— WHAT YOU NEED TO DO —
The number of lines holding the string "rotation" is all that is wanted; count them in the records below.

(Records from a data source)
========================
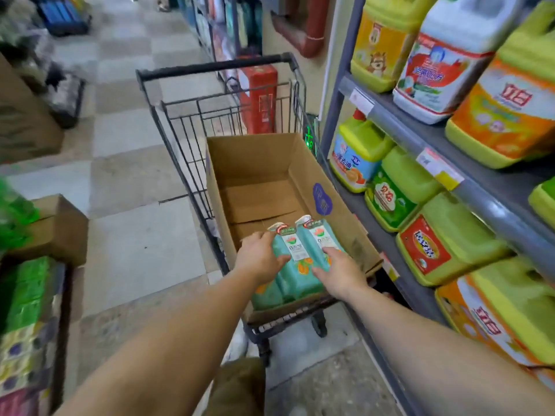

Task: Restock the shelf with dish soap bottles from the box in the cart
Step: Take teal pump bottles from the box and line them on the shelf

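Note:
Two teal dish soap bottles with white pump caps stand side by side at the near end of an open cardboard box (327, 193), which sits in a black wire cart (216, 67). My left hand (259, 256) grips the left bottle (285, 250), thumb across its front. My right hand (338, 270) lies on the right bottle (318, 238), fingers over its lower front. More teal bottles (267, 292) show beneath my hands. The far part of the box is bare cardboard. A grey metal shelf (420, 136) stands to the right of the cart.
The shelf tiers hold large yellow-green and white detergent jugs (450, 244). A red carton (259, 97) stands beyond the cart. Cardboard boxes and packaged goods (33, 295) are stacked at the left. A tiled aisle floor (129, 181) runs ahead between them.

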A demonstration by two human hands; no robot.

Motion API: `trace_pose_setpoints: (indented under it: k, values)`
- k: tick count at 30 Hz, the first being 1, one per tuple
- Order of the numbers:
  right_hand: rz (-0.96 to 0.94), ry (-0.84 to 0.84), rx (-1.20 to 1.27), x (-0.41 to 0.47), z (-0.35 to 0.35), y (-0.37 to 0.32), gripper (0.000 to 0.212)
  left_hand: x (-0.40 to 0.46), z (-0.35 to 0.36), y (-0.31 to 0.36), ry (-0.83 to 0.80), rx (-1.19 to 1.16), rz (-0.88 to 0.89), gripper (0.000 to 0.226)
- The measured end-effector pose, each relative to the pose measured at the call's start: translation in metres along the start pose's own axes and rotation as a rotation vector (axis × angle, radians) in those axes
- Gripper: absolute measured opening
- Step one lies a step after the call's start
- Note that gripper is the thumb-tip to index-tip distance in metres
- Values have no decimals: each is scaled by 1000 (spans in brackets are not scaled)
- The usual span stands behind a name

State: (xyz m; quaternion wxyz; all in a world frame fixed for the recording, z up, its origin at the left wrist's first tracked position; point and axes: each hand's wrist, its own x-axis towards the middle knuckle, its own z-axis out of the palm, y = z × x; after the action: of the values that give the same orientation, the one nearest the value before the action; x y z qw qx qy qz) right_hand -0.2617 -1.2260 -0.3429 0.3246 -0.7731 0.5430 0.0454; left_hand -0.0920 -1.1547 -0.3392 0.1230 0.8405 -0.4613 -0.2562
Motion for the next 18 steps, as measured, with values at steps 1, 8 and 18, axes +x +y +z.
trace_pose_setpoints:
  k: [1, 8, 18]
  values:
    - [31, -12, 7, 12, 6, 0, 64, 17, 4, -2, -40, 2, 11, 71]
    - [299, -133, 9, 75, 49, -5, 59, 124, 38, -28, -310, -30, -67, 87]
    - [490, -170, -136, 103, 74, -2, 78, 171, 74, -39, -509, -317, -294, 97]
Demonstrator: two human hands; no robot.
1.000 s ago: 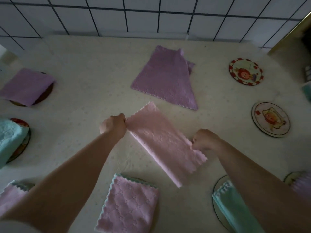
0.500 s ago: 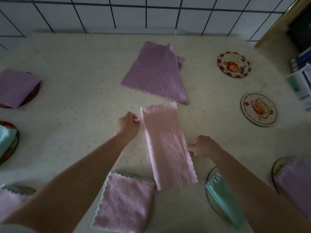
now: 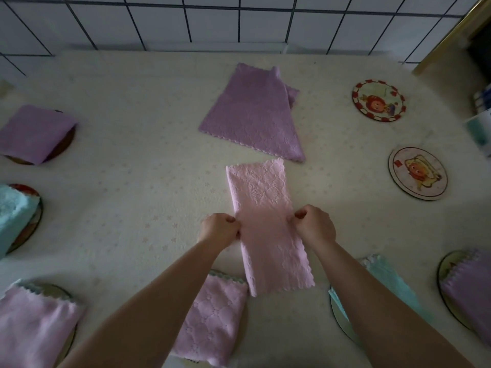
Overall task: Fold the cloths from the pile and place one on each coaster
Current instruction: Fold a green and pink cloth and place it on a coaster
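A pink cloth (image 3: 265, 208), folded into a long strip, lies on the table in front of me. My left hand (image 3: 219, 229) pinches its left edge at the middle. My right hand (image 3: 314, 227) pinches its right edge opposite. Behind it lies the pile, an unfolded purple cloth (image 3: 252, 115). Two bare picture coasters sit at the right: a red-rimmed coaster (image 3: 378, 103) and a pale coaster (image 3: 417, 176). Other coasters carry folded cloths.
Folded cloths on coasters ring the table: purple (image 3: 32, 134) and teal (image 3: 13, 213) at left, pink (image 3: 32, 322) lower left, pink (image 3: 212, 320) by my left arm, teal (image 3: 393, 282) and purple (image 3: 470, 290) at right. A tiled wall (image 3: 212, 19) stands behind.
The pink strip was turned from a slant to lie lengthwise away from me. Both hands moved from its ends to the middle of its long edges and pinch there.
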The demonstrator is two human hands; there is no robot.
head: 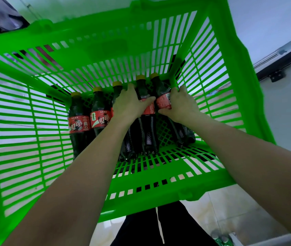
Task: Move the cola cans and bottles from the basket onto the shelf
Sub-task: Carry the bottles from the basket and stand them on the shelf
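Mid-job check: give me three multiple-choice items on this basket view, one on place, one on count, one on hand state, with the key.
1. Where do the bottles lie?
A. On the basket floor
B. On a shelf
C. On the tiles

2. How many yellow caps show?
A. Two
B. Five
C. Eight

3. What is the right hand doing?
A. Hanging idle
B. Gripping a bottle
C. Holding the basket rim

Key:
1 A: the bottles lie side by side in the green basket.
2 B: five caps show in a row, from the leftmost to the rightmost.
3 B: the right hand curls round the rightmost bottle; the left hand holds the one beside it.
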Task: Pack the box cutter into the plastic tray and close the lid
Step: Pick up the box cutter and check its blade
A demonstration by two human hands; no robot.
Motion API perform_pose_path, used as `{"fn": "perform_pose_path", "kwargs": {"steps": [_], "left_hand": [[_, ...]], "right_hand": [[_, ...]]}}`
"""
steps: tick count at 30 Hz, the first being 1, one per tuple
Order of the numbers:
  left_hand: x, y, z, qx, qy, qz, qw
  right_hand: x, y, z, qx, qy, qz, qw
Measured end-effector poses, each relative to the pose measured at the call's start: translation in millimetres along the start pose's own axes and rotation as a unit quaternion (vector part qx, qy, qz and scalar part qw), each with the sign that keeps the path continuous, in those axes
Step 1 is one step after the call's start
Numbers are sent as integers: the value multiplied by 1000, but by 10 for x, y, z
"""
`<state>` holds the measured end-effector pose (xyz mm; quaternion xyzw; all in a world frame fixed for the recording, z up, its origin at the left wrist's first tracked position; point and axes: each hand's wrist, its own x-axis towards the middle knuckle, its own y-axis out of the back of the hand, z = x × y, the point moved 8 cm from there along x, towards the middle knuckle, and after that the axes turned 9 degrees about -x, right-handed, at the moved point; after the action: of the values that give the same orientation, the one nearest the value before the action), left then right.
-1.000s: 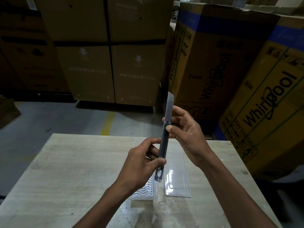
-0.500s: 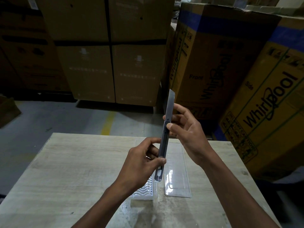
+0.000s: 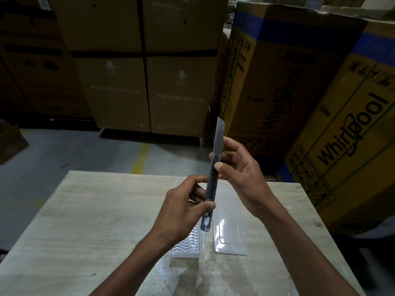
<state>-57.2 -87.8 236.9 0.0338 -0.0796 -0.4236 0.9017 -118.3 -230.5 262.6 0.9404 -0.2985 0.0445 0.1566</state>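
Note:
A slim grey box cutter (image 3: 211, 184) stands nearly upright above the table, its steel blade extended at the top. My left hand (image 3: 183, 208) pinches the lower handle. My right hand (image 3: 241, 174) grips the upper handle, thumb on the slider just under the blade. Beneath the hands lies the clear plastic tray: a ribbed half (image 3: 188, 242) on the left, largely hidden by my left hand, and a flat transparent lid half (image 3: 230, 231) on the right, lying open.
The pale wooden table (image 3: 96, 221) ends close behind the tray. Beyond it is concrete floor with a yellow line (image 3: 141, 157). Tall cardboard cartons (image 3: 145, 71) stand behind, and printed appliance cartons (image 3: 310, 103) crowd the right side.
The box cutter and both hands have hardly moved; the cutter has shifted very slightly in the grip. The tray lies unmoved.

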Motion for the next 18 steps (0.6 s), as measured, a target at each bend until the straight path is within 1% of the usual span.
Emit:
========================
— RESPONSE FOR THIS EXERCISE —
2